The problem —
Starting at the line that contains "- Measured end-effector" and ending at the line that contains "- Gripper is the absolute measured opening", the lines below are to be given again exactly, with nothing added.

Excerpted data Block Start

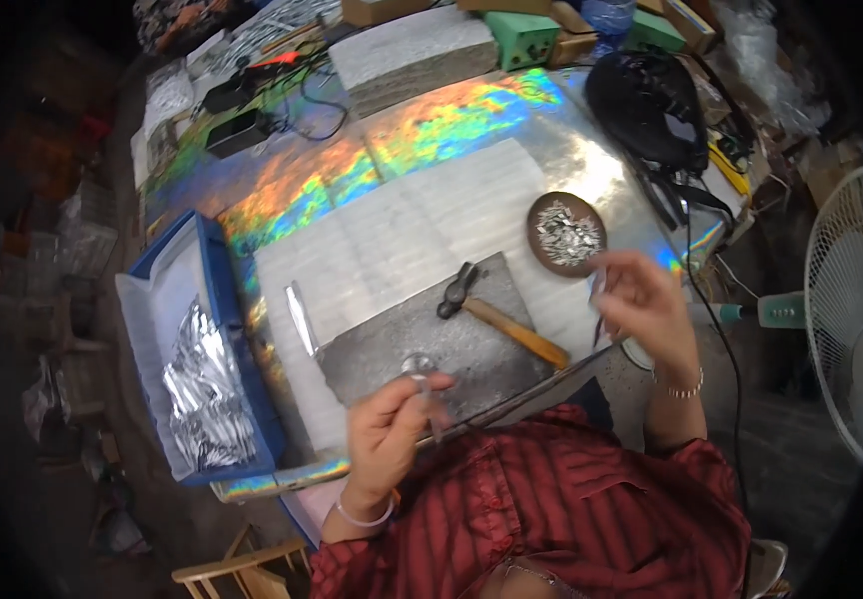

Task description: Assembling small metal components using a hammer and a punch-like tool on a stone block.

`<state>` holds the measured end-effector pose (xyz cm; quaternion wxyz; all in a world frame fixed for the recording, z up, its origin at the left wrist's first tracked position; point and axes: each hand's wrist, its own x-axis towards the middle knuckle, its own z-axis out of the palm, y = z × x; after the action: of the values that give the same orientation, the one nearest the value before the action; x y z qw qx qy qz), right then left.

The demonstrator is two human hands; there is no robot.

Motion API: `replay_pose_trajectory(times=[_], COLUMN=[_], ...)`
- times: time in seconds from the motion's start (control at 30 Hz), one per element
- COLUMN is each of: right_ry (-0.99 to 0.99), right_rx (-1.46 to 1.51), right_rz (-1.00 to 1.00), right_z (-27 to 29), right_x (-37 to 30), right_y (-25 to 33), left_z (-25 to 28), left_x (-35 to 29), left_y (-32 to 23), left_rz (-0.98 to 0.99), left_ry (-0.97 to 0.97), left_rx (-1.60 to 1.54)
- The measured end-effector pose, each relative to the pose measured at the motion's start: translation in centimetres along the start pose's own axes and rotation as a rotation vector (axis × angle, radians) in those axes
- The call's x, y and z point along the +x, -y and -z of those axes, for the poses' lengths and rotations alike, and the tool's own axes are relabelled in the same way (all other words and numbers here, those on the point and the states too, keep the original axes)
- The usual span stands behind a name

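My left hand point(388, 427) is closed, thumb against fingers, on a shiny metal piece with a rounded end point(417, 363), over the near edge of a grey metal plate point(372, 347). The piece looks spoon-like, but its lower part is blurred. My right hand point(651, 307) hovers just right of a round brown dish point(534, 247) of small silvery bits point(566, 236). Its thumb and fingers are pinched together; whatever is between them is too small to make out. A hammer point(511, 327) with a wooden handle lies on the plate, its head pointing away from me.
A long silvery strip point(300, 317) lies left of the plate on white sheeting point(402, 225). At the left stands a blue box point(248, 384) of shiny metal pieces point(207, 394). Farther back are a grey block point(417, 58) and a black bag point(646, 108). A fan point(841, 309) stands at the right.
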<state>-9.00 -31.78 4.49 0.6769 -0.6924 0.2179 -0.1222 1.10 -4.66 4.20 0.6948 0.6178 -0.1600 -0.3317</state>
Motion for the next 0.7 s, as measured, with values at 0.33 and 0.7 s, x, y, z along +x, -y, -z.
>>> replay_pose_trajectory(times=[0.33,0.7], right_ry=[0.311,0.303], right_rx=[-0.257,-0.189], right_rz=[0.539,0.506], right_z=[-10.3,-11.9], right_x=[-0.8,-1.5], right_y=[1.9,2.2], left_z=[-0.8,0.1], left_x=[-0.9,-1.6], left_y=[0.8,0.5], left_rz=[-0.063,-0.168], left_ry=[0.003,0.027], left_rx=[-0.167,0.094])
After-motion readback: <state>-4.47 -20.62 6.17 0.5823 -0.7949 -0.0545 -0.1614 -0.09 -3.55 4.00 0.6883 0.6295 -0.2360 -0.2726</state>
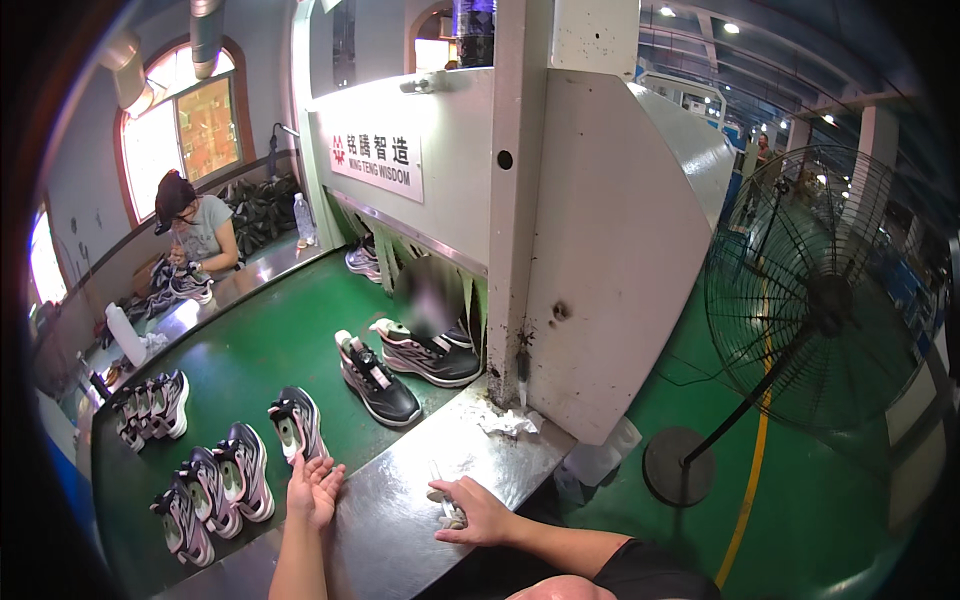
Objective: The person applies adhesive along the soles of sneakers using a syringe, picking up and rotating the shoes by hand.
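My left hand (315,490) is open and palm up, its fingertips close to the heel of a black, grey and pink sneaker (297,425) on the green belt (240,345). Over the metal ledge (385,545), my right hand (478,512) curls its thumb and fingers around a small pale item (450,514), too small to make out. Ahead, a pair of black sneakers with pink tongues, one near (375,380) and one farther right (430,355), points toward the machine post. Several more sneakers (215,490) stand in a row left of my left hand.
A white machine housing (620,240) rises at the right over the belt, with hanging strips (400,250) at its opening. Crumpled white paper (512,422) lies by its post. Another group of sneakers (155,405) sits far left. A co-worker (200,235) handles shoes across the belt. A floor fan (825,300) stands right.
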### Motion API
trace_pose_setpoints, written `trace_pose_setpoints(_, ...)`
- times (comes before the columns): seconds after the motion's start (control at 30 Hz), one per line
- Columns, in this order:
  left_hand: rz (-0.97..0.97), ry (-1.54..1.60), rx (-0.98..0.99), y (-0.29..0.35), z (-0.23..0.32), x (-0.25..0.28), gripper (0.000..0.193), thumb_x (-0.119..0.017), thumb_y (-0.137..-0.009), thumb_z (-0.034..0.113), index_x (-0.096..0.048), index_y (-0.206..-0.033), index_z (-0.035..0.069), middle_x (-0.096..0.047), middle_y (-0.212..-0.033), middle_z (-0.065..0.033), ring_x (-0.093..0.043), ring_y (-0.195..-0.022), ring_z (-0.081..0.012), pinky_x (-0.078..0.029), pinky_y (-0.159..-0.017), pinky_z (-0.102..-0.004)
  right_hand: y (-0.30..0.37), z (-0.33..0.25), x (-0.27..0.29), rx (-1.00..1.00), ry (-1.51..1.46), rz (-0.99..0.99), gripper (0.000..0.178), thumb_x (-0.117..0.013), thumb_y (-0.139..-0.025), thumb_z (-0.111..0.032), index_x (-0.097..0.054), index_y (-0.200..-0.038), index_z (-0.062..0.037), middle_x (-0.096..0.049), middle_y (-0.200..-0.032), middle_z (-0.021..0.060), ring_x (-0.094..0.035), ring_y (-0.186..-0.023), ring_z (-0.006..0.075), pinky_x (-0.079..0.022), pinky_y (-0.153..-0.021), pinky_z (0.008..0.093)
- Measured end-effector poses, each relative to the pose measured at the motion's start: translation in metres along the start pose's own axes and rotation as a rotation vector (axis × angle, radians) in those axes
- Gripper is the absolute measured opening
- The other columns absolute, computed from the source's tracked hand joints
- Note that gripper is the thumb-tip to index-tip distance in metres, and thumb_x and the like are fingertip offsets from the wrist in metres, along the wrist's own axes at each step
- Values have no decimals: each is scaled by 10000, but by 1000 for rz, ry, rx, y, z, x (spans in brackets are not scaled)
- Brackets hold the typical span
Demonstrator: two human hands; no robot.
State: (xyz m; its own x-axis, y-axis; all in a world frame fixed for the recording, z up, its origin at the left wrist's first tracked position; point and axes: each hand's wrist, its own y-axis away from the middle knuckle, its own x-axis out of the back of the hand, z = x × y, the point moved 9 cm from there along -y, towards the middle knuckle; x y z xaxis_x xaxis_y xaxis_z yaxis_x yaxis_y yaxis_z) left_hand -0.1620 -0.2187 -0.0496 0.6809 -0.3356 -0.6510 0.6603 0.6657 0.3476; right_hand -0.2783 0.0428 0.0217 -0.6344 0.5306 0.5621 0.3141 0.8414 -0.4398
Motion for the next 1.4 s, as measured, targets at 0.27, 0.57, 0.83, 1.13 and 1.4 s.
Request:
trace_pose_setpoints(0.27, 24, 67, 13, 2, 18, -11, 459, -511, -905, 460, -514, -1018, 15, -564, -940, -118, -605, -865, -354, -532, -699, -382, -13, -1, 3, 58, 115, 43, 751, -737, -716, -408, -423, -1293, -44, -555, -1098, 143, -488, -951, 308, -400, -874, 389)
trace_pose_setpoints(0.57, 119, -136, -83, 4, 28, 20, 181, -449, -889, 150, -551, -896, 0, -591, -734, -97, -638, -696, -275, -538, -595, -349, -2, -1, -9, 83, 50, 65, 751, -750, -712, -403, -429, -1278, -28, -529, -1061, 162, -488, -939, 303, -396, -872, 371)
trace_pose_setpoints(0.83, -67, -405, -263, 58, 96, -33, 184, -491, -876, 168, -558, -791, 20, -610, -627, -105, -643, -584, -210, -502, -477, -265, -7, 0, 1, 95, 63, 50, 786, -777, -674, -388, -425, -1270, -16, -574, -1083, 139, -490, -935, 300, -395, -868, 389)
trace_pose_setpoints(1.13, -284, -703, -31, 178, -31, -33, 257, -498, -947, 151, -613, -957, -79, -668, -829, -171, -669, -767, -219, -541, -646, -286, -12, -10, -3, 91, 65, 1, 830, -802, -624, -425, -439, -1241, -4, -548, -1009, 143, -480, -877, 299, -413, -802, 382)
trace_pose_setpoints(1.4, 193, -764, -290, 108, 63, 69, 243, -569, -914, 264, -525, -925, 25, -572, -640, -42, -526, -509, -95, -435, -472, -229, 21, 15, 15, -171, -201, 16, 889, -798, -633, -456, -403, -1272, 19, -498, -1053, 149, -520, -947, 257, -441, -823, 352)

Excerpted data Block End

Exercise response —
- Measured end-effector poses, each relative to the pose measured at the motion's start: translation in metres along the start pose's own axes and rotation as a rotation vector (axis × angle, radians) in those axes
- Gripper is the absolute measured opening

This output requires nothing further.